Je n'apprécie pas habituellement les livres d'André Gide, à l'unique exception de la Symphonie Pastorale qui est un livre magnifique et déchirant.
Jean Delannoy s'est emparé du sujet et en a fait un film en 1946 qui fut un véritable évènement international et qui fut couvert de prix.
On y retrouve tous les thèmes abordés par le roman. Par exemple la difficulté de faire un choix entre reconnaissance et amour, ou bien à partir de quand la reconnaissance peut se transformer en amour.
Mais aussi la difficulté de l'idée de séparation (comment le pasteur peut supporter l'éventuel départ de Gertrude) qui peut se décliner autrement : pourquoi le pasteur était-il si réticent à l'idée de soigner Gertrude afin qu'elle puisse voir ?
Sans oublier le plus terrible : pour un voyant, voir est une habitude inconsciente. Il n'y a de mystère que dans ce qu'on cache. Pour un non-voyant, le travail d'imagination tente de combler le manque et peut idéaliser ce qu'il ne voit pas. L'espoir fou de pouvoir voir un jour enflamme l'imagination. Le problème, si j'ose dire, c'est que, quand le non-voyant voit enfin, les illusions tombent et en particulier les expressions des visages des gens apparaissent explicitement ainsi que les sentiments qui ne s'exprimaient pas forcément par des mots. Bien entendu, au-delà de la joie de voir et de pouvoir se mouvoir sans l'aide de personne, Gertrude découvre les souffrances de l'épouse du pasteur ou de Miette dont elle n'avait qu'une conscience diffuse et surtout comprend qu'elle est elle-même l'élément perturbateur. L'échelle des valeurs Amour/Reconnaissance est brusquement bouleversée.

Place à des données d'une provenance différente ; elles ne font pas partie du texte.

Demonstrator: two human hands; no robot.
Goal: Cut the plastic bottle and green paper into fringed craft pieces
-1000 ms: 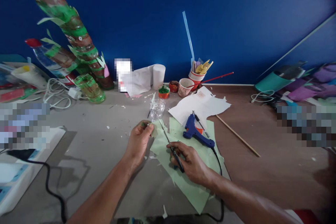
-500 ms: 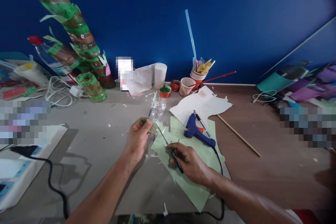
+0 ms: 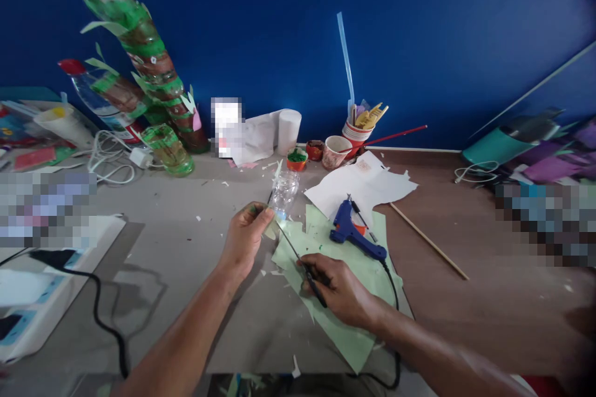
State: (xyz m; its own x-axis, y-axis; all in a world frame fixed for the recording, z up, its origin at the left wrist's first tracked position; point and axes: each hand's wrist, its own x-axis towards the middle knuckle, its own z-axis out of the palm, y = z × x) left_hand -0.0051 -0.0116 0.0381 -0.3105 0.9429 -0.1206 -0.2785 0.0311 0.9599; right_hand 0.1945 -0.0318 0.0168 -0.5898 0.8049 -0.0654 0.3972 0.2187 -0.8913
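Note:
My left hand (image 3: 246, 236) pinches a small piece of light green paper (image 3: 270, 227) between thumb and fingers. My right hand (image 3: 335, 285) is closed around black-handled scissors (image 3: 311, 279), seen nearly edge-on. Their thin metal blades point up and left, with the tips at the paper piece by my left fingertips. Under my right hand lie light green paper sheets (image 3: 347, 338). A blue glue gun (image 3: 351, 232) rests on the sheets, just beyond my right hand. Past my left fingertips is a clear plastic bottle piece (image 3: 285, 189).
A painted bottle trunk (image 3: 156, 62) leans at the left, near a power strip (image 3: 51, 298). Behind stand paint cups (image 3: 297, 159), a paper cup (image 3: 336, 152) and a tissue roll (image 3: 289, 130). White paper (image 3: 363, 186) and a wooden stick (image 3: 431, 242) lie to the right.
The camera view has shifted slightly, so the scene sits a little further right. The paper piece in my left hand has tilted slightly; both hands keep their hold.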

L'interprétation du rôle du Pasteur par Pierre Blanchar est juste. Sa crispation croissante traduit bien le trouble et le tourment qu'il refuse de voir en lui. Quant au jeune Jean Dessailly, il habite magnifiquement le rôle du fils, déchiré entre l'amour fulgurant qu'il éprouve pour Gertrude et le respect absolu du père et de sa parole.
Côté interprétation du rôle de Gertrude, Michelle Morgan joue parfaitement le rôle et d'ailleurs elle en a été récompensée par un prix à Cannes. Cependant, avec un peu de recul, je me demande si Michèle Morgan ne fait pas un peu trop "femme accomplie", ce qui est complètement normal étant donné la carrière qu'elle a déjà derrière elle. Chaque fois que je vois le film je me dis que ce n'est pas Michelle Morgan que j'aurais vu dans la Gertrude du livre mais une actrice plus jeune, peut-être même carrément un premier rôle. Un peu plus de candeur, de naïveté, de sauvagerie peut-être auraient donné une touche de tendresse ou de fragilité au personnage de Gertrude.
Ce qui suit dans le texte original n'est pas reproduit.